Thanks to the additional quality metrics, the SNP-based method can be carried out as early as nine weeks of gestation, while tests using the counting method are available from ten weeks onwards.
Screening for a wide range of chromosomal abnormalities early in pregnancy can lead to better pregnancy management, including earlier therapeutic intervention and the prediction and possible prevention of pregnancy complications. For example, fetal triploidy can cause serious maternal complications such as severe early-onset preeclampsia and choriocarcinoma (cancer in the womb).

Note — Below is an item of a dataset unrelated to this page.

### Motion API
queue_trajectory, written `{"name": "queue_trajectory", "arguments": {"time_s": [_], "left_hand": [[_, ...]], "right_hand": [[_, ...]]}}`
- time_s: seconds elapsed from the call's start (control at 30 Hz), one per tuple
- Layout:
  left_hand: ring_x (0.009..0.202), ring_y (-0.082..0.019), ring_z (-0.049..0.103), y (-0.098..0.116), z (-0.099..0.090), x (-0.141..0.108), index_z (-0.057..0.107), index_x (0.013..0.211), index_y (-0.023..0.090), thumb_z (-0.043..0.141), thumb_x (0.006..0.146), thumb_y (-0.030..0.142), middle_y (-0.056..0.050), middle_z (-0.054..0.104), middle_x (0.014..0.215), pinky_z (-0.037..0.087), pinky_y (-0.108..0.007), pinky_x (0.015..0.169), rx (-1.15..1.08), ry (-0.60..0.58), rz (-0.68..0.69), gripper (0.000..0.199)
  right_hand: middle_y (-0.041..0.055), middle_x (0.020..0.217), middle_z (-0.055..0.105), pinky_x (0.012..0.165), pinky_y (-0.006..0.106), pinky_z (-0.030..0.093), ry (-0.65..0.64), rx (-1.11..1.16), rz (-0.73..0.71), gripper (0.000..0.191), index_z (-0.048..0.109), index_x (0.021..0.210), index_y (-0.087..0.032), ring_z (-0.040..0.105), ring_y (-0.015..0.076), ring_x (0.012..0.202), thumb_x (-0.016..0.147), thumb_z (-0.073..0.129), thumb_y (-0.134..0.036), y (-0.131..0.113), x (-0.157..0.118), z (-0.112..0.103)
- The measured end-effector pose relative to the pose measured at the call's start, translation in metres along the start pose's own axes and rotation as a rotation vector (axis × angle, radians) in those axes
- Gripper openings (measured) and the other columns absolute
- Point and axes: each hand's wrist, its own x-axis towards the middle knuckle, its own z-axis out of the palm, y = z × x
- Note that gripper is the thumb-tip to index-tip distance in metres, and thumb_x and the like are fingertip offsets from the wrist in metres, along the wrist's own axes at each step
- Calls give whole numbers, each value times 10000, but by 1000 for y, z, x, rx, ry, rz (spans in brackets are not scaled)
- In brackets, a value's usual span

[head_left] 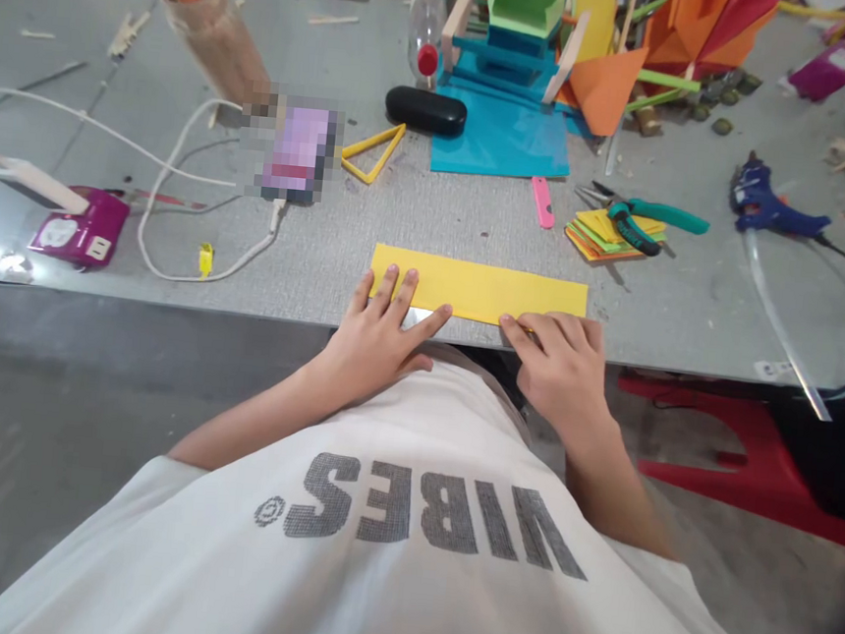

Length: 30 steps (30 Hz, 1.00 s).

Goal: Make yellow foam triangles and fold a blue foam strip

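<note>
A long strip of folded yellow paper (484, 285) lies flat near the front edge of the table. My left hand (381, 328) presses on its left end with the fingers spread and holds nothing. At the right end, my right hand (562, 364) has its fingers bent and closed on the near edge of the yellow paper, the index fingertip on that edge. Its palm side is hidden. Beyond the paper lie a pink cutter (542, 202) and a stack of coloured paper (599, 236), with teal-handled pliers (634, 222) resting on it.
A blue glue gun (777, 202) with a glue stick is at the right. A phone (300, 148) on a white cable, a yellow triangle frame (374, 153), a black case (426, 110) and a blue paper model (509, 132) stand farther back. A purple box (82, 228) is left.
</note>
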Motion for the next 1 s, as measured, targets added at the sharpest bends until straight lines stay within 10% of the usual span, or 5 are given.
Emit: {"name": "queue_trajectory", "arguments": {"time_s": [0.2, 0.33, 0.6, 1.0], "left_hand": [[1686, -426, 507, 3, 9, -5, 695, 1556, 279, 659, 1124, 435, -210, 588, 1750, 351, -712, 1391, -58, 202, 42, 460], [1194, -314, 770, 2, 15, -10, 830, 1235, 303, 646, 1102, 249, -110, 854, 1188, 538, -554, 1136, -59, 359, 13, 234], [899, -248, 700, 0, 9, -8, 789, 927, 253, 633, 1097, 209, -68, 824, 959, 477, -426, 792, -82, 421, 25, 235], [995, -296, 686, -16, -3, -15, 801, 832, 256, 726, 1045, 283, -66, 776, 897, 463, -516, 938, -268, 387, -369, 228]], "right_hand": [[116, 1198, 808, 953, 501, 449, -102, 82, 63, 431, 797, 1387, -307, 650, 330, 1119, 1025, 618, -155, -23, 6, -3], [114, 1057, 783, 880, 467, 456, -120, 115, 48, 333, 825, 1305, -274, 649, 303, 1011, 1057, 618, -192, -36, 6, -4], [83, 979, 779, 819, 419, 420, -71, 108, 117, 262, 817, 1000, -271, 632, 262, 929, 1112, 591, -198, -28, 4, -7], [73, 931, 795, 866, 430, 459, -120, 297, 250, 248, 796, 904, -250, 690, 267, 894, 1101, 686, -354, 2, 16, -19]]}}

Finding out your child may have a microdeletion condition such as 22q11.2 DS allows for appropriate birth preparations in case of potential birth complications, along with early therapeutic interventions that can improve their chances of leading a healthy life. Detection of sex chromosome aneuploidies, which are often not detected until puberty or adulthood when trying to conceive, allows early therapeutic treatment with hormones which, according to a recent study, may improve neuro-developmental function in children diagnosed with Klinefelter syndrome.
The expansion of the prenatal testing market to include NIPT offers pregnant women a safe and accurate method of screening for a variety of fetal abnormalities, helping to alleviate anxiety and allowing them to make informed decisions regarding their pregnancy.
All of this, from a few drops of blood.